*INFORMATION SUPPLIED*:

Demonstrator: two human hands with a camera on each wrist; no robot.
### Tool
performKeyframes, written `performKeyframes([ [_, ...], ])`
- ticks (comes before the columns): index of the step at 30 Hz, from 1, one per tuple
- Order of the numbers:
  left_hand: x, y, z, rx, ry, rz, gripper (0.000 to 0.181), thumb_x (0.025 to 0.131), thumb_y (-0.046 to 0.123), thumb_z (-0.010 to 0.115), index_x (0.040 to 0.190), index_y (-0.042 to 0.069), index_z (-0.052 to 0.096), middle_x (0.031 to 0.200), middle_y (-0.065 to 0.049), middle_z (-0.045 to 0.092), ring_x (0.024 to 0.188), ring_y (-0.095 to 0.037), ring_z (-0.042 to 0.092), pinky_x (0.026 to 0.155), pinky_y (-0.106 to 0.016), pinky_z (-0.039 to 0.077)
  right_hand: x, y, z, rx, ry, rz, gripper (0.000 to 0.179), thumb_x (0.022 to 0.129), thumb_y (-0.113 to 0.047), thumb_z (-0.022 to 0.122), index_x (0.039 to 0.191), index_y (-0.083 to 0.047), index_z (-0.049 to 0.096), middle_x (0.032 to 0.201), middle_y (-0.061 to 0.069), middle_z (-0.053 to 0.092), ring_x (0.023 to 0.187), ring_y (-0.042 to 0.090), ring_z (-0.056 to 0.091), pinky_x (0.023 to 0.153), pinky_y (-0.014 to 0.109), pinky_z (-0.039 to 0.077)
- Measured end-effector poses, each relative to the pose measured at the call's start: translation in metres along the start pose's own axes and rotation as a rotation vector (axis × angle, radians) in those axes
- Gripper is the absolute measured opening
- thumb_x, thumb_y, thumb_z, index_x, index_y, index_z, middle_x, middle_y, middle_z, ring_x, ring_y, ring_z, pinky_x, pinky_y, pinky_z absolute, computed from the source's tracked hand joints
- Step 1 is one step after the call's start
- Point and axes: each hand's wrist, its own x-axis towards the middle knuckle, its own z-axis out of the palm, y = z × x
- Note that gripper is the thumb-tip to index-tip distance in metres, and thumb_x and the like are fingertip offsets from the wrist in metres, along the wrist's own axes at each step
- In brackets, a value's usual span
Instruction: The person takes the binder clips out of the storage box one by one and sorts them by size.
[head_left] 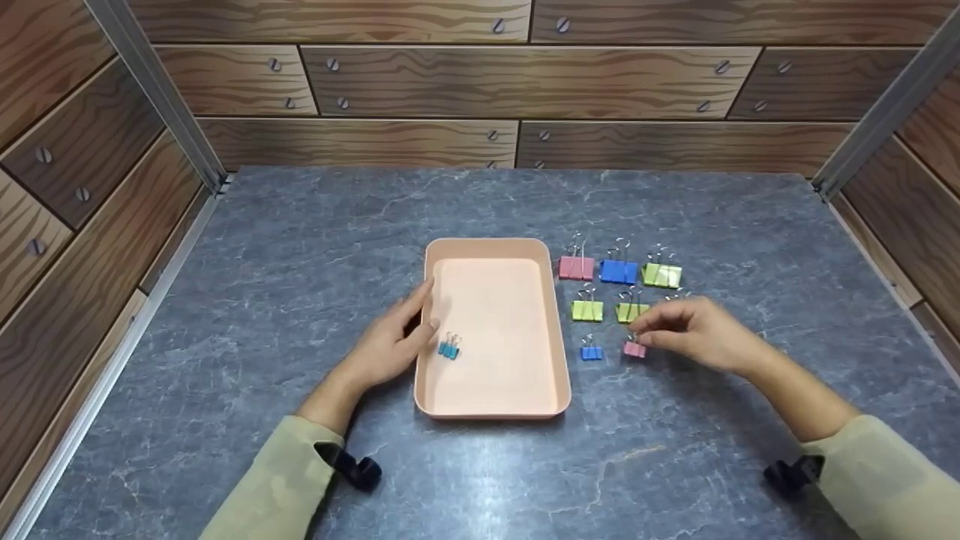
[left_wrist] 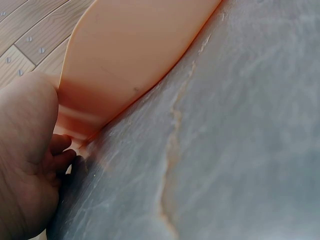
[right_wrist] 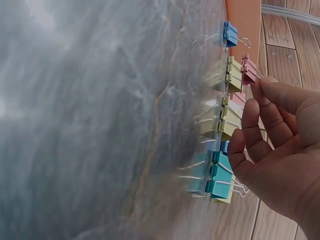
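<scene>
My right hand (head_left: 694,334) pinches the wire handles of a small pink binder clip (head_left: 634,349) between thumb and forefinger. In the right wrist view, the pink clip (right_wrist: 248,70) hangs from those fingertips, and the other fingers are loosely bent. A small blue binder clip (head_left: 591,352) stands just left of it. My left hand (head_left: 386,341) holds the left wall of a peach tray (head_left: 491,411), thumb over the rim and other fingers outside. Inside the tray, near that thumb, lies a small teal binder clip (head_left: 448,350).
Behind the pinched clip stand yellow-green clips (head_left: 587,310). A larger pink clip (head_left: 576,268), blue clip (head_left: 619,271) and yellow-green clip (head_left: 661,275) form the back row. A teal clip (right_wrist: 220,175) shows in the right wrist view. Wood-patterned walls (head_left: 420,82) enclose the grey marbled table (head_left: 300,225).
</scene>
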Motion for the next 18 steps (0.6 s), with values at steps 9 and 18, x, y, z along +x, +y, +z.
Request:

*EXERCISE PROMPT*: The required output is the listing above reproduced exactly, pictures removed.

*REPLY*:
Demonstrator: two human hands with a camera on each wrist; no robot.
### Tool
performKeyframes, written `performKeyframes([ [_, ...], ])`
- ticks (comes before the columns): index of the step at 30 Hz, from 1, one per tuple
- Order of the numbers:
  left_hand: x, y, z, rx, ry, rz, gripper (0.000 to 0.181), thumb_x (0.025 to 0.131), thumb_y (-0.046 to 0.123), thumb_z (-0.010 to 0.115), index_x (0.040 to 0.190), index_y (-0.042 to 0.069), index_z (-0.052 to 0.096), middle_x (0.031 to 0.200), middle_y (-0.065 to 0.049), middle_z (-0.045 to 0.092), ring_x (0.024 to 0.188), ring_y (-0.095 to 0.037), ring_z (-0.042 to 0.092), pinky_x (0.026 to 0.155), pinky_y (-0.106 to 0.016), pinky_z (-0.039 to 0.077)
  right_hand: x, y, z, rx, ry, rz, gripper (0.000 to 0.179), thumb_x (0.022 to 0.129), thumb_y (-0.113 to 0.047), thumb_z (-0.022 to 0.122), index_x (0.039 to 0.191), index_y (-0.083 to 0.047), index_z (-0.049 to 0.096), middle_x (0.032 to 0.201), middle_y (-0.061 to 0.069), middle_z (-0.053 to 0.092), ring_x (0.023 to 0.187), ring_y (-0.042 to 0.090), ring_z (-0.056 to 0.091), pinky_x (0.023 to 0.153), pinky_y (-0.014 to 0.109), pinky_z (-0.039 to 0.077)
- Measured end-effector poses, each relative to the pose measured at the call's start: translation in metres along the start pose's own axes and rotation as a rotation vector (axis × angle, radians) in those axes
- Gripper is the absolute measured opening
- thumb_x, thumb_y, thumb_z, index_x, index_y, index_z, middle_x, middle_y, middle_z, ring_x, ring_y, ring_z, pinky_x, pinky_y, pinky_z absolute, computed from the source's tracked hand joints
- Step 1 is one step after the call's start
- Point and axes: each hand's wrist, its own x-axis towards the middle knuckle, its own z-axis out of the palm, y = z × x
- Note that gripper is the thumb-tip to index-tip distance in metres, and thumb_x and the like are fingertip offsets from the wrist in metres, along the wrist's own axes at each step
- In brackets, a value's usual span
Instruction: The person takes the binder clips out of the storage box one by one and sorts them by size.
[head_left] 
[left_wrist] 
[right_wrist] 
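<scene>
My right hand (head_left: 694,334) pinches the wire handles of a small pink binder clip (head_left: 634,349) between thumb and forefinger. In the right wrist view, the pink clip (right_wrist: 248,70) hangs from those fingertips, and the other fingers are loosely bent. A small blue binder clip (head_left: 591,352) stands just left of it. My left hand (head_left: 386,341) holds the left wall of a peach tray (head_left: 491,411), thumb over the rim and other fingers outside. Inside the tray, near that thumb, lies a small teal binder clip (head_left: 448,350).
Behind the pinched clip stand yellow-green clips (head_left: 587,310). A larger pink clip (head_left: 576,268), blue clip (head_left: 619,271) and yellow-green clip (head_left: 661,275) form the back row. A teal clip (right_wrist: 220,175) shows in the right wrist view. Wood-patterned walls (head_left: 420,82) enclose the grey marbled table (head_left: 300,225).
</scene>
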Motion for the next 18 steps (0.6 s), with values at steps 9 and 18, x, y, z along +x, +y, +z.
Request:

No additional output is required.